Wednesday, 11 March 2015

The Campaign Against Living Miserably

THE CAMPAIGN AGAINST LIVING MISERABLY, or CALM, is a registered charity, which exists to prevent male suicide in the UK. In 2013, male suicide accounted for 78% of all suicides and is the single biggest cause of death in men aged 20 – 45 in England and Wales. 

Let that sink in for a bit. 

Two years ago, SUICIDE was the single biggest cause of death in young men in the UK. No cancer. Not heart disease. Not drugs or alcohol or tobacco. Suicide. 

How extraordinary is that statistic? 

The Samaritans gives these stats for 2012 suicides for the UK. 

An overall number of 5981 killed themselves. 

1391 were women. 

4590 were men. 

Any life lost through suicide is a life too many - but why do men outnumber women in such a dramatic way? And why is there so little awareness of it? 

Ahhhh, there's the rub. The 'a' word. Every internet craze, every fashionable charity drive is to raise awareness of something. And it's often something that we're all quite aware of anyway. No one can say they're ignorant of the possibility of cancer killing someone they know. No one can say they haven't heard of anyone having a heart attack or a stroke. Those causes don't need 'awareness' per se - what they need is money. Money for research and medical breakthroughs. Money to make people as comfortable as possible. 

Today, my awareness was raised of male suicide as a friend linked to the charity mentioned above. CALM. He is running a charity race to raise money for the charity in memory of a friend of his who killed himself last year. A man who, by all accounts, gave no indication of the torment he must have been suffering. 

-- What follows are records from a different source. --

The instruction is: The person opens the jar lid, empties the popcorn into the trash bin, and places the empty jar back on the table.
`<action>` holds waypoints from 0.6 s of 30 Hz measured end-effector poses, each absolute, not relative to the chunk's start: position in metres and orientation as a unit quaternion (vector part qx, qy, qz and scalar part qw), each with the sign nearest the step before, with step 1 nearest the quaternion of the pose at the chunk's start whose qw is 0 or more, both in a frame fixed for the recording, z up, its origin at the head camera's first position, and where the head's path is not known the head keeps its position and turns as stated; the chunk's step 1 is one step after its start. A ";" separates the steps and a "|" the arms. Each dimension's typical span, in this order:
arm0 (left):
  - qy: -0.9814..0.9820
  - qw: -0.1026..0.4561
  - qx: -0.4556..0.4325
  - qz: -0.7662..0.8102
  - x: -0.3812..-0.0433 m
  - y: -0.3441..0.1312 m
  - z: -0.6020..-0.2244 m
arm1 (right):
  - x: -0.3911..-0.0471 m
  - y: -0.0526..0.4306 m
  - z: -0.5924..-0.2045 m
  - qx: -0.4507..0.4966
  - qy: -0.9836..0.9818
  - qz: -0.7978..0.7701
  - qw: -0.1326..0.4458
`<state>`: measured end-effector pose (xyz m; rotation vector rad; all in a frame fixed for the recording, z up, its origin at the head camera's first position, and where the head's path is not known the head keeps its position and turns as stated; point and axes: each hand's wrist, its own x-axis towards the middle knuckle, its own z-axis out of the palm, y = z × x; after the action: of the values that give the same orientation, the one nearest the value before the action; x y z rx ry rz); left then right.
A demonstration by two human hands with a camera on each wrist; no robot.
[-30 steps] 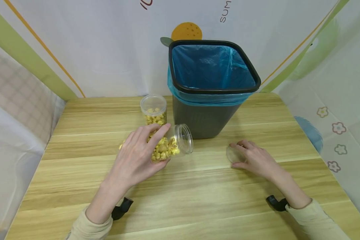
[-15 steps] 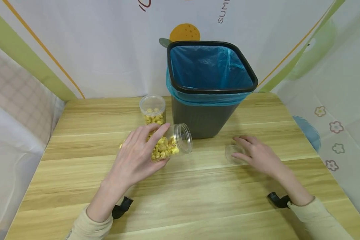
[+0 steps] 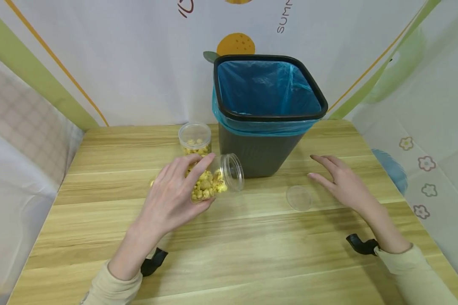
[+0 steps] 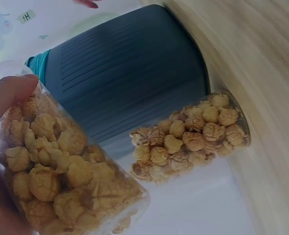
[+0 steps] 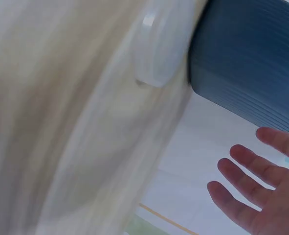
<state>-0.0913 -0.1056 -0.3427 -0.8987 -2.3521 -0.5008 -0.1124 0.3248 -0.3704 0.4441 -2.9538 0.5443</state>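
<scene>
My left hand [image 3: 171,195] grips a clear plastic jar [image 4: 61,166] of popcorn, tilted so that its uncovered mouth points right. Popcorn [image 3: 206,186] fills the lower side of the tilted jar and stays inside. Behind it stands a second clear jar [image 3: 195,137] of popcorn, upright with its lid on. Over on the right, my right hand [image 3: 341,182] holds nothing, its fingers spread and relaxed. The clear round lid [image 3: 299,198] lies flat on the table just left of that hand, apart from the fingers.
A dark grey trash bin [image 3: 257,154] with a blue bag [image 3: 267,91] inside stands at the back of the wooden table [image 3: 252,254], close beside the upright jar. Printed curtains [image 3: 145,63] hang behind the table and along both sides.
The right hand has let go of the lid and drawn back up and to the right, leaving it on the table. My left hand keeps its hold on the tilted jar, raised very slightly.
</scene>
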 end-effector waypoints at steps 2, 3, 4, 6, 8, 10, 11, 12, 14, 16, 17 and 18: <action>-0.877 0.288 -0.337 -0.185 -0.091 -0.105 -0.341 | -0.115 0.325 -0.365 0.136 -0.970 0.189 0.063; -0.876 0.290 -0.338 -0.185 -0.091 -0.104 -0.340 | -0.115 0.325 -0.363 0.130 -0.970 0.195 0.065; -0.875 0.292 -0.339 -0.183 -0.091 -0.104 -0.339 | -0.117 0.324 -0.360 0.125 -0.969 0.201 0.067; -0.875 0.294 -0.340 -0.181 -0.091 -0.104 -0.337 | -0.118 0.324 -0.354 0.116 -0.967 0.214 0.070; -0.874 0.297 -0.342 -0.178 -0.090 -0.103 -0.335 | -0.120 0.324 -0.349 0.109 -0.965 0.229 0.070; -0.872 0.300 -0.343 -0.175 -0.090 -0.103 -0.333 | -0.122 0.323 -0.342 0.107 -0.961 0.245 0.075; -0.872 0.302 -0.344 -0.174 -0.090 -0.103 -0.332 | -0.124 0.323 -0.339 0.107 -0.958 0.253 0.080; -0.870 0.305 -0.346 -0.173 -0.090 -0.103 -0.331 | -0.125 0.322 -0.336 0.109 -0.955 0.264 0.086; -0.868 0.310 -0.349 -0.171 -0.090 -0.103 -0.328 | -0.128 0.321 -0.330 0.113 -0.948 0.281 0.101; -0.867 0.312 -0.350 -0.169 -0.090 -0.103 -0.326 | -0.130 0.320 -0.323 0.115 -0.942 0.292 0.118; -0.866 0.313 -0.351 -0.168 -0.090 -0.103 -0.325 | -0.131 0.320 -0.320 0.112 -0.940 0.297 0.124; -0.866 0.314 -0.352 -0.167 -0.090 -0.103 -0.324 | -0.131 0.320 -0.316 0.111 -0.938 0.302 0.129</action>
<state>-0.0902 -0.1030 -0.3239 -0.9266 -2.2826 -0.4395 -0.1314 0.3196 -0.3161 0.3213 -2.7268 0.8784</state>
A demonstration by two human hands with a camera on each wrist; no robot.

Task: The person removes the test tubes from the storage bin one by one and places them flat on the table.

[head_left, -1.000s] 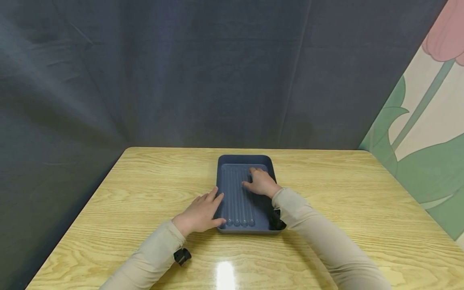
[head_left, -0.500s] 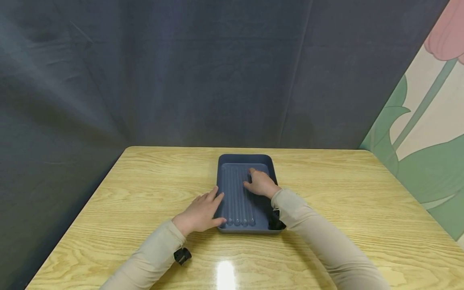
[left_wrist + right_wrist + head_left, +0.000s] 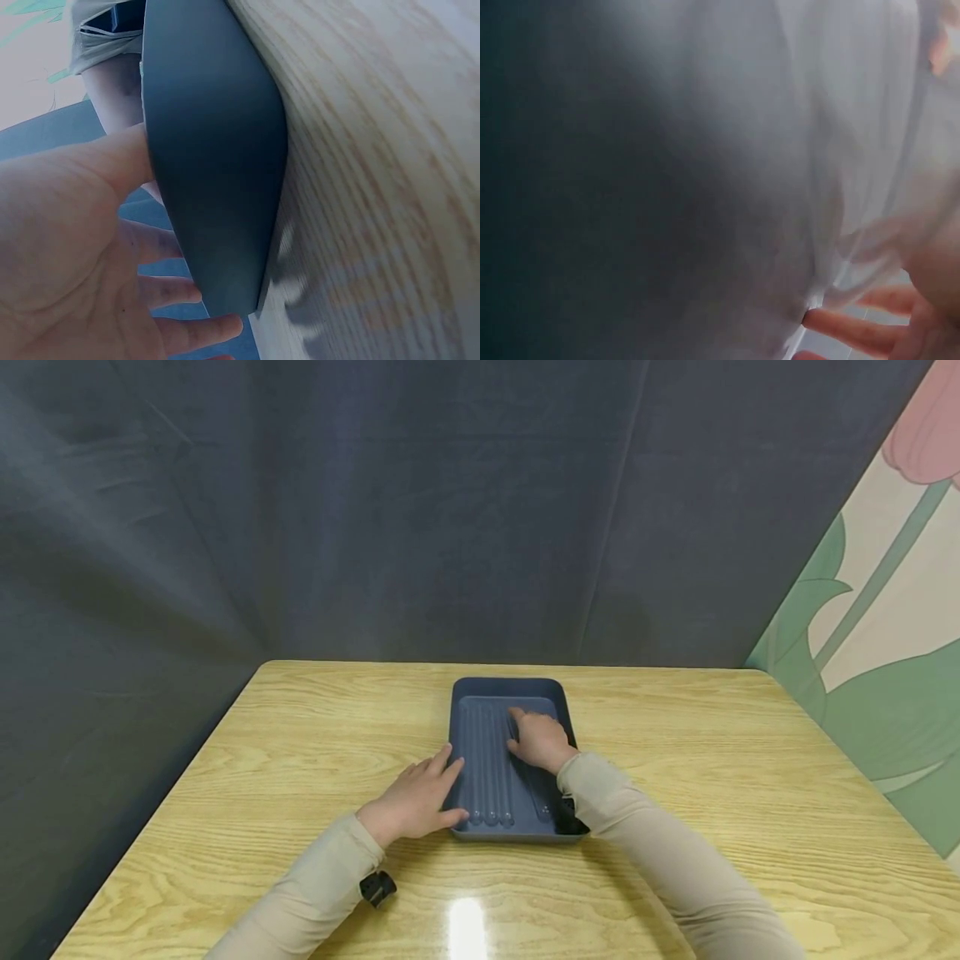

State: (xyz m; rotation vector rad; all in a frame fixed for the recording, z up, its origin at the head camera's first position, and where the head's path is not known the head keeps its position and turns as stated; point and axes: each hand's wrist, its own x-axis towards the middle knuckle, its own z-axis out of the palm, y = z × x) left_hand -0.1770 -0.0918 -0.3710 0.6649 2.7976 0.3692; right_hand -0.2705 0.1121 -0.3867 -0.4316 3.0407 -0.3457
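Observation:
A dark blue tray [image 3: 506, 687] stands on the wooden table, holding several long clear test tubes [image 3: 491, 777] with rounded near ends. Three lie side by side along the left. Another test tube [image 3: 543, 806] lies slanted to their right, its far part covered by my right hand [image 3: 542, 742], whose thumb and fingers pinch it. The right wrist view is blurred by clear glass close to the lens; fingers [image 3: 855, 330] show at its lower right. My left hand [image 3: 412, 802] spreads along the tray's left rim; in the left wrist view its fingertips touch the tray wall [image 3: 217, 150].
Pale wooden table [image 3: 322, 718] surface surrounds the tray. A dark curtain [image 3: 450, 527] hangs behind and at the left. At the right is a wall with a painted flower [image 3: 892, 568]. Black wrist cameras [image 3: 377, 887] sit under the sleeves.
The rightmost test tube has come away from the row, its near end swinging right. My right hand has shifted slightly with it. The left hand and tray stay put.

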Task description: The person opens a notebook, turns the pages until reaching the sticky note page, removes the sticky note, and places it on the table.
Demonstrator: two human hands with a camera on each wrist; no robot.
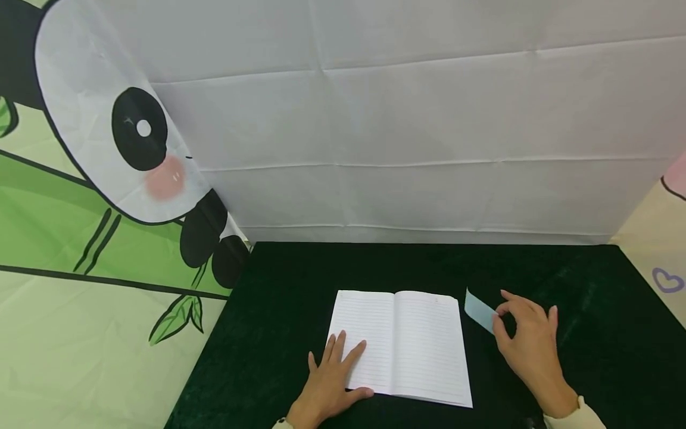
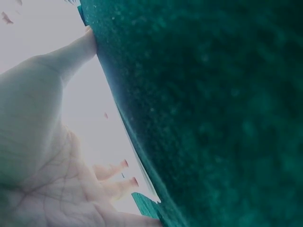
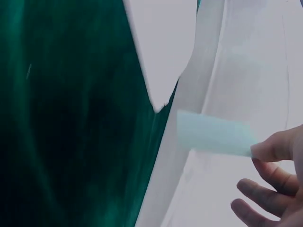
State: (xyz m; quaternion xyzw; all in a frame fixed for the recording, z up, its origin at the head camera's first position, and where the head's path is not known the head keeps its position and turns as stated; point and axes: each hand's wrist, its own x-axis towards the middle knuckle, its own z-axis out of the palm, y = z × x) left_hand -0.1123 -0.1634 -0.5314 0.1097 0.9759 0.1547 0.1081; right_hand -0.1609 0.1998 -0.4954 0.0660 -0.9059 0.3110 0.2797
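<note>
An open lined notebook (image 1: pixel 423 345) lies flat on the dark green cloth, both visible pages ruled and without clear writing. My left hand (image 1: pixel 332 378) rests on the lower left of its left page, fingers spread and straight, thumb along the bottom edge. To the right of the notebook, my right hand (image 1: pixel 527 342) pinches a small light blue paper slip (image 1: pixel 480 311) by one end between thumb and index finger. In the right wrist view the slip (image 3: pixel 213 134) sticks out from the fingertips, apart from the notebook's corner (image 3: pixel 161 56).
Dark green cloth (image 1: pixel 268 333) covers the table. A creased white sheet (image 1: pixel 407 119) hangs behind it. At the left is a cartoon panda print (image 1: pixel 123 179); at the right edge, a cream panel with a purple heart (image 1: pixel 667 280).
</note>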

And then I got to thinking of all those I have known in my life (or known of) who have killed themselves. All men. Every single one. Five.  

That has got to be a damning indictment of something rotten at the heart of our community - doesn't it? Or our society? Or something? There has to be a reason why suicide rates in young to middle aged men are rising. 

This charity is relatively new, and it's there to provide support to men who are struggling with anything and need somewhere to go. I don't like to think that we still live in the kind of society that frowns at men talking about stuff, or asking for help. Is there really such a stigma on it still? In 2015? 

I'm a massive advocate of talking about depression, anxiety, mental health problems and the general day to day hardships of being human and alive. I don't subscribe to the thinking that it's better to bury stuff. I don't agree that talking about or labelling something makes it worse. We're all human. We're all here. We're all trying to do our best to get by day by day, hour by hour, minute by minute. 

And how sad that thousands of people (not just men, of course) come to the conclusion that there is only one way out. 

And I can't think of a better thing about which raising awareness is actually needed.